- **DIRECTIONS**:
The required output is the exact run of lines below that opens at the line with "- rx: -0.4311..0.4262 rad" and closes at the line with "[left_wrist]".

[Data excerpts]
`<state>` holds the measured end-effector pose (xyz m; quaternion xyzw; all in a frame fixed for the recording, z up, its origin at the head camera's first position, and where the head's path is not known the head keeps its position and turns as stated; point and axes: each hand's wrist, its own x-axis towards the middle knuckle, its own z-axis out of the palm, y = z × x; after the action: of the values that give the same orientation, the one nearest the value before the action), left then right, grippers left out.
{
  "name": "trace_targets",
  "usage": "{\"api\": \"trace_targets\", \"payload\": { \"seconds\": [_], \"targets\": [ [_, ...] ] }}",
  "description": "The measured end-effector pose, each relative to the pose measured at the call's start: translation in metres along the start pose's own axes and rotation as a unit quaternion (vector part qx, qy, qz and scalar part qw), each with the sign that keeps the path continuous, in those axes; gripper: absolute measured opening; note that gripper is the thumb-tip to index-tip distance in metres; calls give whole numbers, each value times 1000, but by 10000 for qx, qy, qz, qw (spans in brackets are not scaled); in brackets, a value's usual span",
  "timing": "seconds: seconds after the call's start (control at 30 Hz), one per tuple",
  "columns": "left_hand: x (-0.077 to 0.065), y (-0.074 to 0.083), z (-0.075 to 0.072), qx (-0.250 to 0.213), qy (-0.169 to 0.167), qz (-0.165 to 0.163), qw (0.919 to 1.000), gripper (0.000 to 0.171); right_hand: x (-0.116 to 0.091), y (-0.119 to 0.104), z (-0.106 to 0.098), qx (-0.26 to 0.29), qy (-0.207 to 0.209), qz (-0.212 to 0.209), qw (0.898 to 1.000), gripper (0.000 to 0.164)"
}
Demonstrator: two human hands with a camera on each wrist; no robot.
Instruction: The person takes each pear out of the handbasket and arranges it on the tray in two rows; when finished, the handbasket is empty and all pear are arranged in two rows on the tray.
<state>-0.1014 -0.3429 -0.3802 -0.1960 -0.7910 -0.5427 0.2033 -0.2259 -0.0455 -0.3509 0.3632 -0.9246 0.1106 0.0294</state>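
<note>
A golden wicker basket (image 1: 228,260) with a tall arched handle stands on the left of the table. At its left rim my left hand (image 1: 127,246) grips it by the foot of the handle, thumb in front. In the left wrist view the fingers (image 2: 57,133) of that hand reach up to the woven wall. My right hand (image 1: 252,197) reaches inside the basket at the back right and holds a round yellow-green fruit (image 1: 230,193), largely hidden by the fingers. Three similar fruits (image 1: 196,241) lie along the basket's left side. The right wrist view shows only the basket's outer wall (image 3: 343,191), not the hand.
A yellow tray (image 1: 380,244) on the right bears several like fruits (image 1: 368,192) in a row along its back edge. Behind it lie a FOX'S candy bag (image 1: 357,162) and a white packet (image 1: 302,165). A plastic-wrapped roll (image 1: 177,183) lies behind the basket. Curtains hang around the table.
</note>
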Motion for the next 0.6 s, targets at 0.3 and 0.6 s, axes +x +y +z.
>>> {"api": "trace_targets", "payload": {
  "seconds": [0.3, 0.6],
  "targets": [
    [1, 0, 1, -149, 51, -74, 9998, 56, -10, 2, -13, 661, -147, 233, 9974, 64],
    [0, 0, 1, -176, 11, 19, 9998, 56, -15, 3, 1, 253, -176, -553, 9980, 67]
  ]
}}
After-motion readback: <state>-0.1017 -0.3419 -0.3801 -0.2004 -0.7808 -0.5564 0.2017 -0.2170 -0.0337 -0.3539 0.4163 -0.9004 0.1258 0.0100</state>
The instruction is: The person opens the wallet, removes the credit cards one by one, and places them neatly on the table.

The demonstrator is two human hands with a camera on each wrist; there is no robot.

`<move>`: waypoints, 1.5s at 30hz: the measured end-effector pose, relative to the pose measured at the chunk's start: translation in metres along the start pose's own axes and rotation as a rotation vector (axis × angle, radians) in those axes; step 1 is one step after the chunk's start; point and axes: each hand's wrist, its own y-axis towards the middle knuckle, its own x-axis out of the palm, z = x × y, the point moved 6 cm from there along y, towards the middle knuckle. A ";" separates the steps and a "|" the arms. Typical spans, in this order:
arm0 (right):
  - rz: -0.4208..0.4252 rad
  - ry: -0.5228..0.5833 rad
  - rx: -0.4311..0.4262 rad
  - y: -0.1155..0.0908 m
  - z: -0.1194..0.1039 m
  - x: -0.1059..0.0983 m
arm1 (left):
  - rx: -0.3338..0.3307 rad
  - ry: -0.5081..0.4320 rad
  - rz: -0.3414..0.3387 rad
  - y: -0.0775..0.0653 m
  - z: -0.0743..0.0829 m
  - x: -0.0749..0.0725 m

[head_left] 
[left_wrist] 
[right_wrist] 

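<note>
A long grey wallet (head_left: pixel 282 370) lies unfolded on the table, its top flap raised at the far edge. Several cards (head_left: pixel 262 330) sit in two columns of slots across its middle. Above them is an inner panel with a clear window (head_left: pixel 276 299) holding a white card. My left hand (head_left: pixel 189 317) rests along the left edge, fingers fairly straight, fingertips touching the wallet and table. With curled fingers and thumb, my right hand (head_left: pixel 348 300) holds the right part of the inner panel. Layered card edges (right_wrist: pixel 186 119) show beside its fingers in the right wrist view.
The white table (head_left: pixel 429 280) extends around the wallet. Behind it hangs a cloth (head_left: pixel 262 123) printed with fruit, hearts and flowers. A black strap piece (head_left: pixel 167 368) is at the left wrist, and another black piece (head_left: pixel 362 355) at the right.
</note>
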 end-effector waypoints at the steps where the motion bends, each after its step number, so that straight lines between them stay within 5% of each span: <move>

- **RESULT OF THIS TASK**:
  - rx: -0.4311..0.4262 rad
  - y: -0.1155..0.0908 m
  - z: -0.1194..0.1039 m
  - x: -0.1059..0.0983 m
arm1 (left):
  - rx: -0.3338..0.3307 rad
  - ry: -0.5081..0.4320 rad
  - rz: -0.3414..0.3387 rad
  - y: -0.0775..0.0653 m
  - z: -0.0743..0.0829 m
  - x: -0.0749..0.0725 m

[head_left] 
[left_wrist] 

There's nothing left to add to the answer.